Twilight blinks, and the image fades. When he opens his eyes again, Hyrule has moved on. He rolls his head to the side, and finds him poking at Wild’s ribs cautiously. Warriors is standing next to him – wasn’t his leg wounded? It seems not so bad now. “No more healing magic,” the Captain is saying. “He can manage for the time being.”

“I’ll be fine,” Wild says softly, even though the pain is apparent in his voice. Twilight tries to summon words to chastise him for it, but the sound dies in his throat and he drifts off again.

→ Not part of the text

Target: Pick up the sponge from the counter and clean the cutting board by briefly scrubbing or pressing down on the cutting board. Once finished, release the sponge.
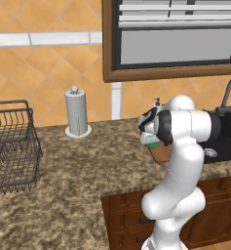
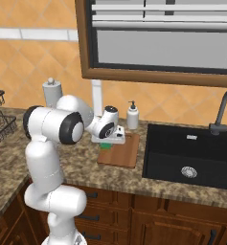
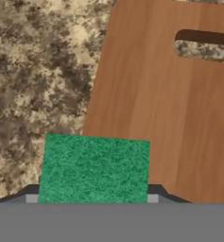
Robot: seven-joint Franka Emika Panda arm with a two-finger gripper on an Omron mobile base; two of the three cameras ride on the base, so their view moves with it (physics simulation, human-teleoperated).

The next time he jolts back to awareness, it’s to a cloudy sky, promising rain. He’s still in the middle of a ravaged battleground, but someone’s made a campfire. Bodies of fallen lizalfos and moblins litter the ground in the distance. The earth is gouged and scorched, and flakes of ash scatter with every gust of wind.

Twilight rolls over, and pulls himself up, scanning the loose circle of his fellow heroes. Everyone looks exhausted – and just about everyone is either sporting bandages or scrapes and cuts and bruises.

Time is nowhere to be seen.

“Oi. Farm boy’s awake again,” Legend grunts when he sees him.

Twilight slowly, painfully, gets to his feet. His tunic is stained with blood, but when he presses a cautious hand to his side, it’s whole, if slightly tender to the touch. Partial healing, he registers, like when he’s had to ration red potions in the past, or his injuries were too much for any one fairy to handle.

Gingerly, he sits down next to Wild. Wild glances at him, gives him a wan smile, but otherwise doesn’t take his attention off the cooking pot.

“How are you feeling?” Hyrule asks. He doesn’t seem to be injured, but in Twilight’s opinion he looks the worst of them all – far too pale, and bags under his eyes like bruises, and his tunic spattered with blood. Some of it is probably Twilight’s.

“I’ve been better, but I’ll live, thanks to you,” he says. “We’re out of potions, I’m guessing?”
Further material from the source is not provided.